Dal 2 al 5 marzo si è svolto il primo torneo di calcetto e pallavolo organizzato dalla Consulta Provinciale Studentesca di Vibo Valentia che, sulla scia dell’entusiasmo suscitato dalle Olimpiadi e Paralimpiadi di Milano-Cortina, ha voluto rinnovare, nel piccolo della propria comunità, i valori dello Sport coinvolgendo le Istituzioni scolastiche della provincia. E’ stato un vero lavoro di squadra nello sviluppo di tutte le sue fasi, dalla proposta progettuale alla sua realizzazione coordinato dalla responsabile delle Consulte, Franca Falduto, ma, soprattutto concretizzato dagli stessi Rappresentanti che, animati da grande entusiasmo e capacità organizzativa sono riusciti a trasformare le buone intenzioni in fatti concreti superando tutti gli ostacoli che tali eventi presentano.
Ciò è stato possibile grazie alla grande disponibilità dei dirigenti scolastici, ma, soprattutto alla preziosa collaborazione dei docenti di Scienze Motorie, determinanti affinché tutte le gare si potessero svolgere nel rispetto delle regole e seguendo un calendario alquanto impegnativo che ha visto lavorare in stretta sinergia ed armonia studenti e docenti.

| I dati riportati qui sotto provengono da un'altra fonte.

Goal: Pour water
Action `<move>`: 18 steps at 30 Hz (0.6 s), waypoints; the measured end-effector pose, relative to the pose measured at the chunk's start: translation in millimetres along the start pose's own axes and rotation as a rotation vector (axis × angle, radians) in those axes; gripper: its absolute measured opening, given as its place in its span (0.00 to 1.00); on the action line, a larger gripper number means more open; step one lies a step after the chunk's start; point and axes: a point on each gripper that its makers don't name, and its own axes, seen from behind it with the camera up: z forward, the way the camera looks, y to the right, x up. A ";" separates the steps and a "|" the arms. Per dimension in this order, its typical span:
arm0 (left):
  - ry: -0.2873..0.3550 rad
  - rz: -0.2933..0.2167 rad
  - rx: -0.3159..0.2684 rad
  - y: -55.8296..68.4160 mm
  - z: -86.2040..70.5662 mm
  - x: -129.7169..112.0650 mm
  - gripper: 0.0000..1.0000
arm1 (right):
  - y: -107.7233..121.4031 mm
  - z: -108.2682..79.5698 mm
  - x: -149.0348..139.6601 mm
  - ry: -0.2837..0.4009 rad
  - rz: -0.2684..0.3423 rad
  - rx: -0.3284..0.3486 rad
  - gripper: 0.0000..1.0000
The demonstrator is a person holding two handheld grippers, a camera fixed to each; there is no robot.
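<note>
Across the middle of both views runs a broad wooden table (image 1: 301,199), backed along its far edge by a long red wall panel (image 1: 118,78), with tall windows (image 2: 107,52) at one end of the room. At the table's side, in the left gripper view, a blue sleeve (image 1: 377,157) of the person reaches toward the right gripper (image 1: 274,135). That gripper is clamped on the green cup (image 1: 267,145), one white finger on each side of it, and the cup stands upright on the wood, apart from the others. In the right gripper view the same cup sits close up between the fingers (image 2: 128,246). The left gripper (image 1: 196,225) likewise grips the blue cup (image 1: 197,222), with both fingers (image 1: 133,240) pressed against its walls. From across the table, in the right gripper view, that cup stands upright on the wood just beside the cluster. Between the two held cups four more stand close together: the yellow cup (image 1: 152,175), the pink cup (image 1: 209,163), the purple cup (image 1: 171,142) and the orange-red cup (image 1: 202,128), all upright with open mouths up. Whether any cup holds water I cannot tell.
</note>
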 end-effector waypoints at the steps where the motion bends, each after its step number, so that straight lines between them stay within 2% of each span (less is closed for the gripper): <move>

Il torneo ha superato il valore di classifiche e coppe — donate dal prof. Giorgio Lico — per mettere al centro obiettivi più profondi. L’iniziativa promuove l’attività fisica e lo sport di squadra, favorisce l’integrazione tra scuole diverse e stimola il rispetto delle regole. Al cuore dell’evento restano la cooperazione, il miglioramento fisico e la diffusione di valori etici come lealtà e fair play.
Valori dello sport
Si è voluta, infatti, promuovere l’idea dello sport quale promotore di valori quali: il rispetto, la collaborazione, l’integrazione e l’appartenenza, la sana competizione, la gestione delle emozioni, la disciplina e la costanza, l’impegno ed il sacrificio, la motivazione, l’autostima e l’etica. Tutti principi fondamentali per comprendere ed accettare i limiti, condividere le regole, gestire e conoscere le emozioni controllandole da non influenzare le performance sia nel gioco che nella vita, insegnare la disciplina necessaria a migliorare e raggiungere il proprio pieno potenziale e migliorare l’autostima. Ma, soprattutto si è voluto insistere sul fatto che lo Sport diffonde il principio dell’uguaglianza e delle Pari opportunità rivolgendosi a tutti senza distinzione, indipendentemente da etnia, cultura, religione, origine e colore in linea con l’art.3 della Costituzione ed anche per questo la magnifica settimana dedicata allo Sport si è conclusa con la partecipazione alla corsa di Miguel.